(Closed) Would you invite this person?

posted 3 years ago in Guests
Post # 2
Member
940 posts
Busy bee
  • Wedding: March 2015

Is there a reason you need to invite the three kids you haven’t met? I’d invite the girlfriend but skip her kids.

Post # 4
Member
940 posts
Busy bee
  • Wedding: March 2015

I think it’s fine to invite children who are actually your relatives while excluding other children.

Post # 5
Member
13 posts
Newbee
  • Wedding: November 2018

I think she has made it incredibly clear that she doesn’t want to be a part of your life. If that’s the case, you should feel comfortable not having her there. I would actually put the name of your nephew and his daughter on the invitation. 

Post # 6
Member
7806 posts
Bumble Beekeeper

Are they all living together as a family? If so I think its crappy to split up the family because you dont like her. If they arent, you should still invite HER but I dont think you have to invite her kids. If you dont invite her, your nephew and his kid might not come at all.

Post # 7
Member
656 posts
Busy bee
  • Wedding: October 2013

Your nephew lives with her? If he doesn’t, I wouldn’t invite her- I think you could get away with it. But..if they live together, I guess you need to invite her. Either way, I wouldn’t invite her children. 

Post # 8
Member
1002 posts
Bumble bee
  • Wedding: September 2018

Kinda the risk of not inviting an adult is that their kids might not get to come. I know its not HER kid, but she is who your nephew is having act in that roll. She’s an ass, so I don’t think you should invite her or your nephew, but unfortunately that means his kid probably won’t be there. You could invite them all and she shows and decides to not bring her “step-kid.” 

Post # 9
Member
2544 posts
Sugar bee

Could you talk to your nephew about it? It doesn’t really sound like she would want to come and/or bring her kids anyway, but maybe you can find out from your nephew what he would prefer. it’ll also give you a chance to tell him that it’s important to you that he and his daughter be there. Chances are that if you do include her, they’ll appreciate it and she’ll decline. If you don’t invite her and don’t talk to him about it, she may end up convincing him not to go based on it being disrespectful not inviting her. 

Post # 10
Member
345 posts
Helper bee

Your only obligation is to yourself – it’s your day, and your choice as to whom you want to invite. Personally, I don’t have time for pettiness – but definitely speak to your nephew to ensure that if just he and his daughters’ names were on the invitation that they would attend. His girlfriend is not the girl’s mother, but if it would cause issue for him to not include her name on the invite, you can easily excuse not inviting her kids as the venue having a cap on the maximum number of guests.

Post # 11
Member
559 posts
Busy bee
  • Wedding: December 2018 - City, State

On an unrelated (?)note, if shes so religious she wont associate with certain people, why is she ok with living with the nephew out of wedlock (ie “sin”) ?

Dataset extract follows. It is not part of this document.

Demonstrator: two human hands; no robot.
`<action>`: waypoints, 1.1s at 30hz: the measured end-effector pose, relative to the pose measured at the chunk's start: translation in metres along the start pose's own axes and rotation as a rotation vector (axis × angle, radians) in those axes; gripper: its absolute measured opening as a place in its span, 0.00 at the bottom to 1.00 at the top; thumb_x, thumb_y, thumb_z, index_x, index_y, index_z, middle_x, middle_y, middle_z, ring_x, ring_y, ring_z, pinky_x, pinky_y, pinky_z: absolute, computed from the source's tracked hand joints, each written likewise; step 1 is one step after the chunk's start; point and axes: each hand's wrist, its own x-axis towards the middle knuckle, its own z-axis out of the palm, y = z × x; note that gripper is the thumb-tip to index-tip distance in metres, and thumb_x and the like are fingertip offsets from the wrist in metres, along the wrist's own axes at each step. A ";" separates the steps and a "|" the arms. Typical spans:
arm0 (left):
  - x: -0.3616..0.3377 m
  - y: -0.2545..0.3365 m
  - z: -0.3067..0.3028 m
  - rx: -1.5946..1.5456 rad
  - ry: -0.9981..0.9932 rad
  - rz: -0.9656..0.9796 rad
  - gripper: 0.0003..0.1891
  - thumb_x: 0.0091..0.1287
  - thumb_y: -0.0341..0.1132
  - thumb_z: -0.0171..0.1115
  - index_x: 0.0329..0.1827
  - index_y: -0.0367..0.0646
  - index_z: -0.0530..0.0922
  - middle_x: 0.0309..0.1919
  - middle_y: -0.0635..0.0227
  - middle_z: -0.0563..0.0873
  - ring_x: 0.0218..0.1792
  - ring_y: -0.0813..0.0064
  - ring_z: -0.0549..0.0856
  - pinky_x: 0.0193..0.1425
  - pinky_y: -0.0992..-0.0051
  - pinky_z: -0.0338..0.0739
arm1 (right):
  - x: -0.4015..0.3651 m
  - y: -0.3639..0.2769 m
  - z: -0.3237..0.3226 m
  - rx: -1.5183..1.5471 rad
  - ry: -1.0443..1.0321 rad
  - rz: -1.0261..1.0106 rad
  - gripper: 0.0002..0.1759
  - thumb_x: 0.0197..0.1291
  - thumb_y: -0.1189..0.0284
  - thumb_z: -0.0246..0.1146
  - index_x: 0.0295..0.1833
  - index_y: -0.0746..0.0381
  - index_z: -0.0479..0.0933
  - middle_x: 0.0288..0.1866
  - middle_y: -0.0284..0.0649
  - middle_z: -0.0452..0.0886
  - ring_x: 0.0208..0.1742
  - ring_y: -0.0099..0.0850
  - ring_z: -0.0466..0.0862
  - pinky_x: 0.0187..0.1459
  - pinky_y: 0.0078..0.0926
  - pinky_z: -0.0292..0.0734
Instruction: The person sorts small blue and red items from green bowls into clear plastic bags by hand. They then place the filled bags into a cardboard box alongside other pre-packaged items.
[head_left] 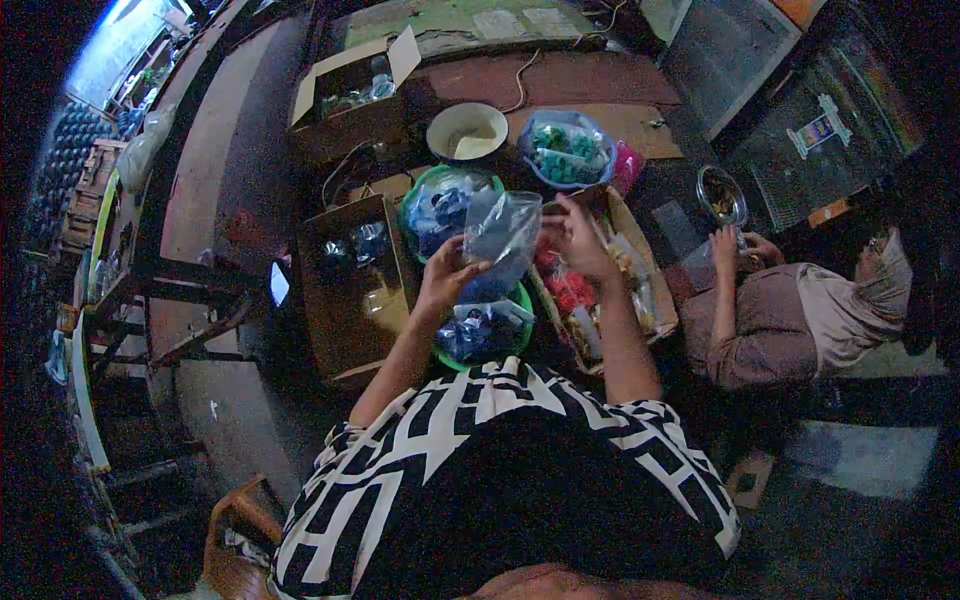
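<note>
A clear plastic bag (503,240) is pinched at its lower left edge by my left hand (450,277). To its right, my right hand (588,245) is raised with its fingers apart, the fingertips close to the bag's right edge. Below the bag, a green basket (530,318) holds dark blue packed items. Behind my left hand stands another green basket (406,222) with blue and white plastic-wrapped pieces. Under my right forearm lies a long cardboard box (665,300) with red items and small wrapped pieces.
A cardboard box (325,300) with dark packets stands left. Farther back are an open carton (345,125), a white bowl (440,140) and a blue basket (590,183) of green packets. A co-worker (770,320) sits at right, hands near a round metal tin (722,195).
</note>
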 end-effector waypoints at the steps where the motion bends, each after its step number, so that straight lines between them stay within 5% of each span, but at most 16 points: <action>1: 0.000 0.000 0.000 -0.002 0.002 -0.006 0.21 0.57 0.27 0.61 0.53 0.37 0.67 0.36 0.65 0.80 0.37 0.79 0.79 0.44 0.78 0.73 | -0.009 -0.014 0.008 -0.044 -0.073 0.111 0.33 0.53 0.69 0.63 0.61 0.66 0.55 0.42 0.40 0.75 0.45 0.27 0.75 0.46 0.27 0.71; 5: -0.005 -0.029 -0.006 -0.165 -0.013 -0.034 0.19 0.61 0.31 0.57 0.54 0.37 0.65 0.36 0.65 0.80 0.37 0.77 0.79 0.44 0.78 0.73 | -0.037 0.020 0.029 0.090 -0.011 0.225 0.26 0.53 0.76 0.60 0.57 0.66 0.60 0.35 0.35 0.76 0.37 0.23 0.76 0.42 0.22 0.71; 10: -0.061 -0.070 -0.006 0.009 0.134 0.101 0.23 0.63 0.27 0.51 0.62 0.42 0.59 0.36 0.60 0.79 0.38 0.75 0.79 0.43 0.75 0.73 | -0.093 0.023 0.061 0.010 0.014 0.411 0.28 0.53 0.78 0.57 0.61 0.62 0.58 0.31 0.34 0.73 0.33 0.22 0.74 0.41 0.21 0.70; 12: -0.074 -0.078 -0.011 -0.017 0.154 0.017 0.22 0.63 0.24 0.49 0.61 0.45 0.63 0.36 0.59 0.79 0.39 0.73 0.80 0.43 0.75 0.73 | -0.105 0.035 0.065 0.006 0.008 0.452 0.30 0.53 0.78 0.57 0.62 0.61 0.57 0.31 0.34 0.72 0.32 0.22 0.73 0.39 0.21 0.70; 15: -0.088 -0.100 -0.025 0.239 -0.084 0.016 0.20 0.55 0.21 0.56 0.52 0.43 0.73 0.36 0.60 0.79 0.39 0.69 0.81 0.45 0.74 0.73 | -0.116 0.041 0.069 0.009 -0.117 0.444 0.33 0.51 0.73 0.61 0.64 0.59 0.58 0.35 0.37 0.72 0.34 0.24 0.73 0.38 0.24 0.70; 17: -0.097 -0.115 -0.026 0.201 -0.084 -0.022 0.20 0.52 0.20 0.57 0.51 0.42 0.73 0.35 0.60 0.78 0.39 0.68 0.81 0.44 0.73 0.74 | -0.121 0.029 0.074 -0.402 -0.165 0.051 0.36 0.45 0.67 0.67 0.61 0.58 0.62 0.36 0.40 0.71 0.36 0.29 0.73 0.37 0.28 0.70; 20: -0.098 -0.080 -0.021 0.362 -0.123 -0.052 0.21 0.49 0.21 0.60 0.49 0.41 0.73 0.37 0.62 0.77 0.40 0.68 0.79 0.45 0.73 0.74 | -0.129 0.044 0.077 -0.535 -0.315 0.111 0.38 0.39 0.63 0.70 0.60 0.56 0.65 0.36 0.42 0.70 0.38 0.36 0.73 0.40 0.32 0.69; 21: -0.098 -0.068 -0.020 0.558 -0.163 -0.042 0.21 0.48 0.21 0.62 0.48 0.39 0.73 0.40 0.65 0.77 0.42 0.69 0.78 0.48 0.73 0.73 | -0.131 0.045 0.081 -0.555 -0.291 0.121 0.30 0.40 0.66 0.68 0.53 0.57 0.72 0.33 0.42 0.68 0.36 0.38 0.72 0.40 0.33 0.69; 25: -0.101 -0.105 -0.029 0.372 -0.101 -0.298 0.21 0.48 0.25 0.63 0.48 0.40 0.73 0.37 0.66 0.77 0.38 0.69 0.78 0.45 0.74 0.74 | -0.133 0.056 0.081 -0.617 -0.282 -0.016 0.20 0.44 0.70 0.65 0.47 0.58 0.76 0.34 0.42 0.68 0.37 0.39 0.71 0.42 0.32 0.67; 28: -0.103 -0.107 -0.024 0.704 -0.146 -0.027 0.13 0.49 0.25 0.61 0.39 0.39 0.76 0.34 0.56 0.76 0.38 0.56 0.77 0.40 0.66 0.72 | -0.130 0.048 0.081 -0.583 -0.212 0.024 0.10 0.47 0.74 0.60 0.39 0.60 0.79 0.34 0.43 0.70 0.40 0.38 0.70 0.43 0.32 0.66; 30: -0.101 -0.127 -0.018 -0.358 0.209 -0.279 0.10 0.50 0.26 0.61 0.36 0.38 0.76 0.37 0.57 0.76 0.39 0.56 0.76 0.41 0.67 0.72 | -0.130 0.060 0.082 -0.584 -0.149 -0.060 0.09 0.49 0.74 0.59 0.38 0.61 0.77 0.34 0.43 0.71 0.42 0.37 0.69 0.44 0.31 0.65; 33: -0.091 -0.118 -0.023 -0.146 0.137 -0.216 0.07 0.52 0.27 0.60 0.34 0.38 0.76 0.37 0.57 0.78 0.39 0.57 0.77 0.41 0.67 0.72 | -0.127 0.074 0.079 -0.419 -0.149 -0.007 0.07 0.51 0.73 0.58 0.35 0.64 0.75 0.33 0.42 0.73 0.41 0.38 0.71 0.43 0.33 0.66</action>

Sorry not helping but reading that bugged me -.- 

I think maybe best to discuss with you nephew ? coz its gonna get awkward for him too by the sounds of it

Post # 12
Member
368 posts
Helper bee

I’d be very inclined not to invite her.  After all, how could someone who, in her eyes, doesn’t exist invite her to anything?   wink

Post # 13
Member
636 posts
Busy bee

I think you should call your nephew and figure it out together. I mean, he can’t be oblivious to her attitude toward you, so hopefully you can come up with a plan. 

Post # 14
Member
8377 posts
Bumble Beekeeper

View original reply
aprilfoolsnojoke :  What drama will come from inviting her? And what benefit will come from not inviting her? The way I see it, if you invite her, she probably won’t even come, but if she does, she’ll probably stick to herself and continue her pattern of quietly not causing confrontation. Plus you know that you did the right thing. If you don’t invite her, you’ve insulted not only her but your nephew as well. Now most likely none of them will come and you were the one in the wrong. When a couple live together, you invite both or neither. And if her kids live with them, that means they see themselves as a family so if you’re inviting his child, it would be pretty awful to not invite hers. There’s no law saying you have to, but there will be consequences. If you want any chance of having a relationship with your nephew or his daughter, their new family comes with the package.